#### Task brief:
Retype the records below word for word and omit any image.

#### Study material:

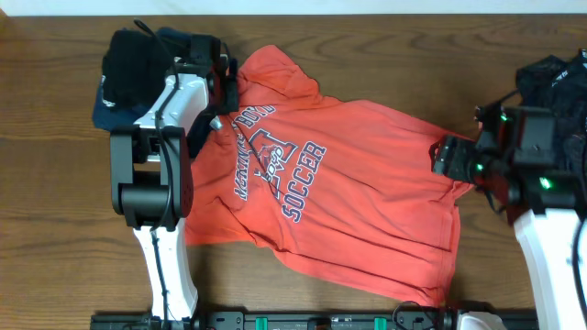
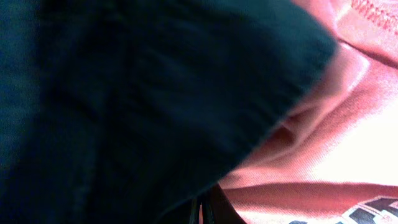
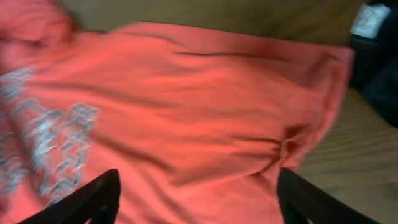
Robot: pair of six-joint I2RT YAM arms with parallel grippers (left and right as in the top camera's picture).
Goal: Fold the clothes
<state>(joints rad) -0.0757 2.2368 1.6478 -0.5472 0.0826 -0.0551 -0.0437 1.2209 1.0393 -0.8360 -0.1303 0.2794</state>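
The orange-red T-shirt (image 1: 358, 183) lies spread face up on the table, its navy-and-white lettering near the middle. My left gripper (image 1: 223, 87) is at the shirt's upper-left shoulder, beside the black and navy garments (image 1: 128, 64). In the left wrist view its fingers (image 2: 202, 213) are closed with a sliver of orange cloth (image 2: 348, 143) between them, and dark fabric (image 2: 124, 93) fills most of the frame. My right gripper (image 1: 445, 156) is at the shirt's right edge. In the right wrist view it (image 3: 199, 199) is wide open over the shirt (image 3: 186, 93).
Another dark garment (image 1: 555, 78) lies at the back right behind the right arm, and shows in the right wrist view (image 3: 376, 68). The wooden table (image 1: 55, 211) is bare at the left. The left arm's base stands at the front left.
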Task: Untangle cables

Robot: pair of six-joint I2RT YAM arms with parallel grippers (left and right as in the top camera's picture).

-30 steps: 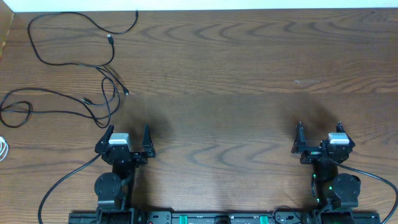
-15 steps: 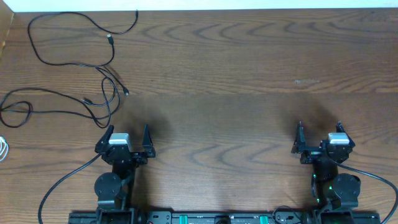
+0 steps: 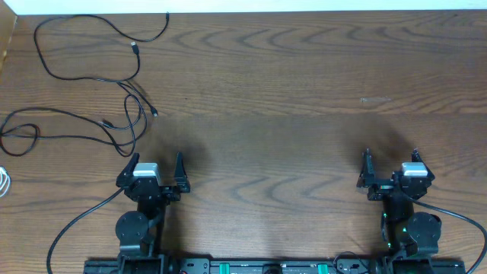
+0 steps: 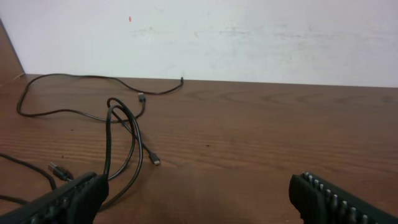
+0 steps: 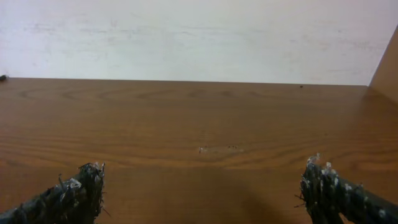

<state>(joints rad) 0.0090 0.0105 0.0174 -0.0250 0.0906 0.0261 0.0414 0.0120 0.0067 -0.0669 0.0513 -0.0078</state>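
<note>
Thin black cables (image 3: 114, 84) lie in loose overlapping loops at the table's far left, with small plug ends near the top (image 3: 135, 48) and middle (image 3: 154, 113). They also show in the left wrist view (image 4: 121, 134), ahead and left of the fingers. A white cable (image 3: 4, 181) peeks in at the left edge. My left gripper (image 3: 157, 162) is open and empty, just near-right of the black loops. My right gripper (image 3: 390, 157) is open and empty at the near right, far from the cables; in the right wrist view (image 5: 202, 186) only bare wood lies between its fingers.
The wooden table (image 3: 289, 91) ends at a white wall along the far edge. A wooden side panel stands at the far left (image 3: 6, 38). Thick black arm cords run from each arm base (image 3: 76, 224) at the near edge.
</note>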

#### Output:
Robot: pair of six-joint I2RT YAM arms with parallel grippers (left and right as in the top camera's picture).
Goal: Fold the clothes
<state>(joints rad) -0.0757 2.2368 1.6478 -0.5472 0.0826 -0.0551 -0.0437 1.2209 1.0393 -0.8360 -0.1303 0.2794</state>
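The orange-red T-shirt (image 1: 358, 183) lies spread face up on the table, its navy-and-white lettering near the middle. My left gripper (image 1: 223, 87) is at the shirt's upper-left shoulder, beside the black and navy garments (image 1: 128, 64). In the left wrist view its fingers (image 2: 202, 213) are closed with a sliver of orange cloth (image 2: 348, 143) between them, and dark fabric (image 2: 124, 93) fills most of the frame. My right gripper (image 1: 445, 156) is at the shirt's right edge. In the right wrist view it (image 3: 199, 199) is wide open over the shirt (image 3: 186, 93).
Another dark garment (image 1: 555, 78) lies at the back right behind the right arm, and shows in the right wrist view (image 3: 376, 68). The wooden table (image 1: 55, 211) is bare at the left. The left arm's base stands at the front left.
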Task: Untangle cables

Robot: pair of six-joint I2RT YAM arms with parallel grippers (left and right as in the top camera's picture).

-30 steps: 
-15 steps: 
+0 steps: 
+0 steps: 
+0 steps: 

<state>(joints rad) 0.0090 0.0105 0.0174 -0.0250 0.0906 0.0261 0.0414 0.0120 0.0067 -0.0669 0.0513 -0.0078</state>
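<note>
Thin black cables (image 3: 114, 84) lie in loose overlapping loops at the table's far left, with small plug ends near the top (image 3: 135, 48) and middle (image 3: 154, 113). They also show in the left wrist view (image 4: 121, 134), ahead and left of the fingers. A white cable (image 3: 4, 181) peeks in at the left edge. My left gripper (image 3: 157, 162) is open and empty, just near-right of the black loops. My right gripper (image 3: 390, 157) is open and empty at the near right, far from the cables; in the right wrist view (image 5: 202, 186) only bare wood lies between its fingers.
The wooden table (image 3: 289, 91) ends at a white wall along the far edge. A wooden side panel stands at the far left (image 3: 6, 38). Thick black arm cords run from each arm base (image 3: 76, 224) at the near edge.
</note>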

The complete answer has been given.